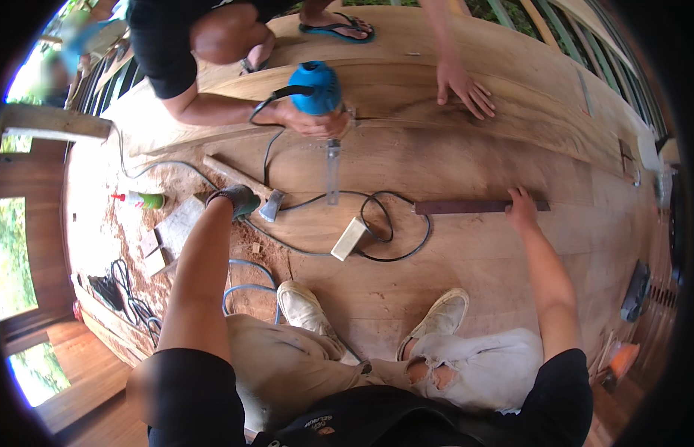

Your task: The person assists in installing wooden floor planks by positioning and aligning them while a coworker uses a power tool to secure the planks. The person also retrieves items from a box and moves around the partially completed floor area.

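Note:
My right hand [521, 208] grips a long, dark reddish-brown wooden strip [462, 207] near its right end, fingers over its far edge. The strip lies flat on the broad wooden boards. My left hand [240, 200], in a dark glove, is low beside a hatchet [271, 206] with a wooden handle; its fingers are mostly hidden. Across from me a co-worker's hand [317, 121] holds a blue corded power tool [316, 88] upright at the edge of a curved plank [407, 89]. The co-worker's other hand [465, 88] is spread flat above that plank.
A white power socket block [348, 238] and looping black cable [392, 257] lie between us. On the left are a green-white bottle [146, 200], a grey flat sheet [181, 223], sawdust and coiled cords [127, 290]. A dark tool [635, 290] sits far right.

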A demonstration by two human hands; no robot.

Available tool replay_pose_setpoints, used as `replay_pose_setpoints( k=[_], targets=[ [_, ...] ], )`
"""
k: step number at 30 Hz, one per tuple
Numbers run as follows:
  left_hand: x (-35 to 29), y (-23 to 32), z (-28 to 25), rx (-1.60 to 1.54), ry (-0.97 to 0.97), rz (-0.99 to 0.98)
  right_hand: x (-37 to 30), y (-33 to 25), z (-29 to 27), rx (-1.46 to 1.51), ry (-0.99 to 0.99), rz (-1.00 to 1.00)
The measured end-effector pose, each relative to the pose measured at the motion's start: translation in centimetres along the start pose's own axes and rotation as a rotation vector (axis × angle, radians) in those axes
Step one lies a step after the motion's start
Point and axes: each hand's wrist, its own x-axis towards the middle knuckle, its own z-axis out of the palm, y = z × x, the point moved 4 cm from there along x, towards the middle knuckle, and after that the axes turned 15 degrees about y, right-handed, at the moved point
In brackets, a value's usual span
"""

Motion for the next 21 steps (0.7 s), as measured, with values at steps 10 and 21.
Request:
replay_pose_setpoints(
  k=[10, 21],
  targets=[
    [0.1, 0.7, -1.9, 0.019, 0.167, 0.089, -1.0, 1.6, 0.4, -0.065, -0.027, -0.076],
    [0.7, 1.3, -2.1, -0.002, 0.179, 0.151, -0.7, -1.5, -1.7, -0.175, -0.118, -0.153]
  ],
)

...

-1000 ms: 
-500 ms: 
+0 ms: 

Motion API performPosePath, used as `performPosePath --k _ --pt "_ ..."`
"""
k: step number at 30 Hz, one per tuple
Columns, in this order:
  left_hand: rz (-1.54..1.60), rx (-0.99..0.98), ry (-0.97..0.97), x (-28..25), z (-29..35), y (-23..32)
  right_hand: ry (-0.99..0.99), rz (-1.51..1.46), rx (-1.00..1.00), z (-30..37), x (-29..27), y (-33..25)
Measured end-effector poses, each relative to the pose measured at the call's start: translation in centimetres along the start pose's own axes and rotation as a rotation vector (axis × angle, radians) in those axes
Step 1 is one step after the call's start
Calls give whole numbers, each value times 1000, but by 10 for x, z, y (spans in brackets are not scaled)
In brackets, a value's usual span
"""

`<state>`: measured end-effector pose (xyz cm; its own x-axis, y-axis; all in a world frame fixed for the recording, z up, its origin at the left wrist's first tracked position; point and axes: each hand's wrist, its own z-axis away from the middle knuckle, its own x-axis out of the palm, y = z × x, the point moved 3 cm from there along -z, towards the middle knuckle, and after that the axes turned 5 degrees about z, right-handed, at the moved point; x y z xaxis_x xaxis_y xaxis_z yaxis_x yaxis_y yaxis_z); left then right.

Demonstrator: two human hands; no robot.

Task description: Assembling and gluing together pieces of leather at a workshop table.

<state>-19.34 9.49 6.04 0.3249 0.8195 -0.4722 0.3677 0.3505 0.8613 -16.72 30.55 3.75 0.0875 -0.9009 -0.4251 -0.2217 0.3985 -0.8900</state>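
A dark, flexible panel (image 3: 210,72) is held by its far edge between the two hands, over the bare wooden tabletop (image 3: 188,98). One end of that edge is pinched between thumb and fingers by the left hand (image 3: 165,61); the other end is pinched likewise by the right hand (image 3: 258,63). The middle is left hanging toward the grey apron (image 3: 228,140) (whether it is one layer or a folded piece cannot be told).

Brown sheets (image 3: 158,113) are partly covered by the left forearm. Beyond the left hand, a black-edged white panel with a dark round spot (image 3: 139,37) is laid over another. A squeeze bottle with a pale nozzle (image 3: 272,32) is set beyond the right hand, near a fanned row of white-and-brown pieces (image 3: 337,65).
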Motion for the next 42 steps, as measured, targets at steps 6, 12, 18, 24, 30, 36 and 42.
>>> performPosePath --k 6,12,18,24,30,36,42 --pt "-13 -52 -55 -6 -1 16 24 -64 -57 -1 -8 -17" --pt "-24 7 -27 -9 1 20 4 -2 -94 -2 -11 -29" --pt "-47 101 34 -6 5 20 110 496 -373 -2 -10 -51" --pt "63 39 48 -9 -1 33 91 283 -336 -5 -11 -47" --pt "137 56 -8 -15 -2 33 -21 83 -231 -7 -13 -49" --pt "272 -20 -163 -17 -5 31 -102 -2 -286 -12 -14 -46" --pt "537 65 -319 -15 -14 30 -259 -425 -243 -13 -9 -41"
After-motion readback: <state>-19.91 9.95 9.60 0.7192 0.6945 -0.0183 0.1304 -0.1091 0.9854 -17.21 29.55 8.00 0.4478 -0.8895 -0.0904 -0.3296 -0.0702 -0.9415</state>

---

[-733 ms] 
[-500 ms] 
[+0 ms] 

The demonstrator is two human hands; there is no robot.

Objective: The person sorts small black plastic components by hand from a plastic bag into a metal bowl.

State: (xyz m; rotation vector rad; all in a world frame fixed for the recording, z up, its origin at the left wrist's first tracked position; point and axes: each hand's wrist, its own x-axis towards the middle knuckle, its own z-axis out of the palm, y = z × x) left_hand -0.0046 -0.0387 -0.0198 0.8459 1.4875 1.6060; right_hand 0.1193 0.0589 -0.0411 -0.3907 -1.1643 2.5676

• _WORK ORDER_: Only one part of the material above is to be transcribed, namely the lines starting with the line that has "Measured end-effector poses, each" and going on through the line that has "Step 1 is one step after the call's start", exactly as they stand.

• _RESPONSE BOX_:
Measured end-effector poses, each relative to the pose measured at the call's start: translation in centimetres along the start pose's own axes and rotation as a rotation vector (axis × angle, radians) in those axes
Step 1 is one step after the call's start

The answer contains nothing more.